I need to calculate the variance of this double stochastic integration: $$ I=\int_{t-m}^t \int_{s-m}^se^{-k(s-u)}dW(u)ds $$
Note that variable $s$ is in the integrand as well as the boundaries of the integral.
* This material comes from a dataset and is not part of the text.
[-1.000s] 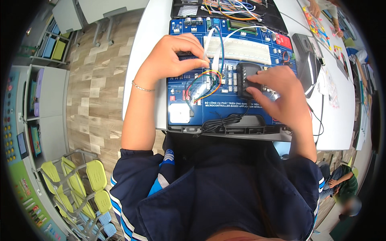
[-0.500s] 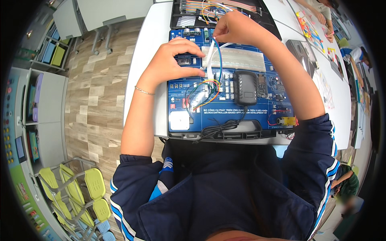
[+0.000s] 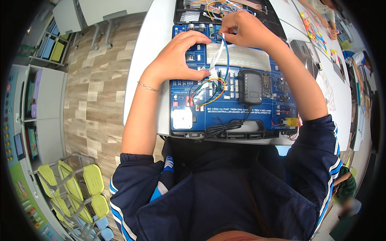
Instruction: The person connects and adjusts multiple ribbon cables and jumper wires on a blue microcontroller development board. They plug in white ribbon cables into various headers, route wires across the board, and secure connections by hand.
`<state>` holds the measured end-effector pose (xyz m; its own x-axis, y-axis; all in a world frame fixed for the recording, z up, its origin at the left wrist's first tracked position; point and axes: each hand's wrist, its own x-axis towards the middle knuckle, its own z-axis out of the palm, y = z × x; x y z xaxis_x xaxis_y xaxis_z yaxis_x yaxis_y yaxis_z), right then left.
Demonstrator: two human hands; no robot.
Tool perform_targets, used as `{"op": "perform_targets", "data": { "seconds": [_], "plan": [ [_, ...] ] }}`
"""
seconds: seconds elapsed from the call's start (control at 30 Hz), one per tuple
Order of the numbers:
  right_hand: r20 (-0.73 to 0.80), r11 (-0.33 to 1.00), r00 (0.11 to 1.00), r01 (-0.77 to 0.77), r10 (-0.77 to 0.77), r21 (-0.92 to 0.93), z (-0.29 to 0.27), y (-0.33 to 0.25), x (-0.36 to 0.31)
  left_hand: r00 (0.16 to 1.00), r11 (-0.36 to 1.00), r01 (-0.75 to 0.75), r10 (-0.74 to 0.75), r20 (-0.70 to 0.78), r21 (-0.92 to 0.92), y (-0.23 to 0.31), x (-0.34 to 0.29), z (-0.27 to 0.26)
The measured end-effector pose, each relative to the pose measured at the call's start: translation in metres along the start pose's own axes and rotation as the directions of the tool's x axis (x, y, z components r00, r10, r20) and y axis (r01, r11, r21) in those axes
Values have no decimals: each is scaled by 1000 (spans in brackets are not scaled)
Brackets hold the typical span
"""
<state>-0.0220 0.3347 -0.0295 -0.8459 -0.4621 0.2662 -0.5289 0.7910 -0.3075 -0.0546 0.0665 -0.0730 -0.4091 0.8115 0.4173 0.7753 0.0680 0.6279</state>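
A blue electronics kit board (image 3: 241, 117) sits in its open black case on the white table. My right hand (image 3: 245, 29) is at the board's far edge, its fingers pinched on the upper end of a white strip (image 3: 217, 56), possibly a flat cable; a blue wire (image 3: 228, 60) arches beside it. Over the board's left part, my left hand (image 3: 177, 54) has thumb and fingers spread apart, the thumb tip close to the strip's lower end. Below lies a loop of coloured wires (image 3: 209, 89). A white breadboard (image 3: 249, 60) and a black power adapter (image 3: 250, 87) are to the right.
The case lid (image 3: 273, 12) at the back holds ribbon jumper wires (image 3: 217, 5). A coiled black cable (image 3: 223, 127) rests at the board's front edge. Grey boxes (image 3: 303, 52) stand right of the case. Other people work at the far right; green chairs (image 3: 92, 178) stand lower left.
The whole view has shifted slightly, so the board appears a little further right. My right hand still pinches the white strip. My left hand's fingers stay spread.
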Motion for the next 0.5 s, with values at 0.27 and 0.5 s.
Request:
{"op": "perform_targets", "data": {
  "seconds": [0.27,0.5],
  "plan": [
    [-25,999,999,-29,28,-37,-2,-2,0,1000,999,22,-21,14,-26,0,0,-1],
    [-47,990,996,65,-72,-127,-2,-12,5,999,999,26,-25,32,-27,0,0,-4]
  ]
}}
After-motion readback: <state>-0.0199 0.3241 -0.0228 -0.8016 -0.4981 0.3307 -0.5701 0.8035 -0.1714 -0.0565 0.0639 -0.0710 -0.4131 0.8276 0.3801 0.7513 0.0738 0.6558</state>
I have this solution by changing the order of stochastic integration and then apply Ito Isometry to calculate the variance.
Solution A $$I=\int_{t-2m}^t \int_{t-m}^{u+m}e^{-k(s-u)}dsdW(u)+\int_{t-m}^t \int_{u}^te^{-k(s-u)}dsdW(u)$$ hence $$I=-\frac{1}{k}(J+K)$$ with $$ J=\int_{t-2m}^{t-m} [e^{-km}-e^{-k(t-m-u)}]dW(u)$$ and $$K=\int_{t-m}^t [e^{-k(t-u)}-1]dW(u) $$ Apply Ito Isometry to the integration $$ Var\{J\} =\int_{t-2m}^{t-m} [e^{-km}-e^{-k(t-m-u)}]^2du =\frac{1}{2k}-\frac{2}{k} e^{-km}+(m+\frac{3}{2k}) e^{-2km} $$ $$ Var\{K\}=\int_{t-m}^{t} [e^{-k(t-u)}-1]^2du=m-\frac{3}{2k}+\frac{2}{k} e^{-km}-\frac{1}{2k}e^{-2km} $$
However, my colleague suggested another solution which is quite different from above approach
Solution B $$ I=\int_{t-m}^tds\int_{s-m}^se^{-k(s-u)}dW(u) $$
Set $y=u-(s-m)$ then $u=y+(s-m)$ substitute $u$ by $y$. $$ I=\int_{t-m}^tds\,L\qquad\text{with}\qquad L=\int_0^me^{-k(m-y)}dW(y) $$ hence $$ Var\{L\}=\int_{0}^m e^{-2k(m-y)}dy=\frac{1}{2k}(1-e^{-2km}) $$ Would appreciate if you can provide some fresh opinions on both solutions.